Margins were also higher due to ongoing cost cuts and the impact of the advertising recession on the company's marketing costs, which fell to 10.7 per cent as a percentage of sales - against 11.6 per cent a year earlier.
Cadbury reported underlying profits before tax of £262 million for the six months to June, an increase of 11 per cent at constant currency rates on a year earlier.
Chief executive Todd Stitzer said: "We made good progress in the first half in challenging trading conditions."
Cadbury stuck by its full-year target for revenues growth of around 4 per cent, but said it now expected a stronger improvement in margins, partly as a result of media deflation continuing into the second half.

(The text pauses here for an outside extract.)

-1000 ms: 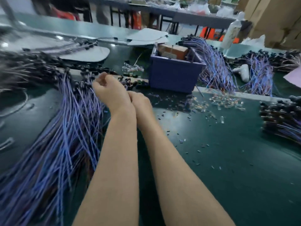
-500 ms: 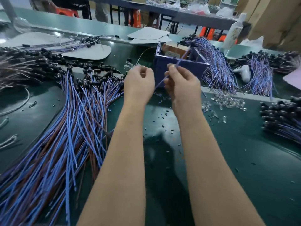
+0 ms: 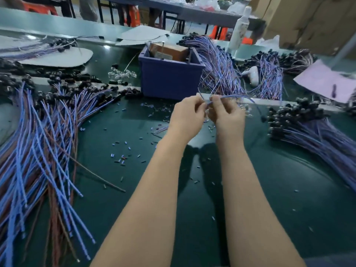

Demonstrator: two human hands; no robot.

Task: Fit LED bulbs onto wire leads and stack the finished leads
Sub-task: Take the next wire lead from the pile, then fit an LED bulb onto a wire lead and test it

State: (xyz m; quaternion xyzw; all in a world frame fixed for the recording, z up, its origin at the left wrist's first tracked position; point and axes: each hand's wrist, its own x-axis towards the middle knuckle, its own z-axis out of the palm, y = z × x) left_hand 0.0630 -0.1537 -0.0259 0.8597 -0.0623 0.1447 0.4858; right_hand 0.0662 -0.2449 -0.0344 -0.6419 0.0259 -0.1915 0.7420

Absolute investment in marketing will be broadly equal to last year, having spent £271 million in the first half, down slightly on £282 million a year ago.
In Britain and Ireland, revenues grew by 12 per cent in the first half to £635 million, with underlying profits up 36 per cent to £79 million.
Trading was helped by new versions of existing products, such as Wispa, Giant Buttons and bite-size Clusters. Seasonal revenues benefited from a longer Easter selling period and strong market share gains.
In emerging markets, sales growth was 7 per cent after strong performances in India, South Africa and South America.
Cadbury last year returned to its roots as a pure confectionery company when it spun off its North America-based Dr Pepper drinks business.
The group has also been taking on the chewing gum industry head to head, with further efforts to push its Trident brand.
Cadbury also owns the Green & Black's chocolate brand and Halls lozenges.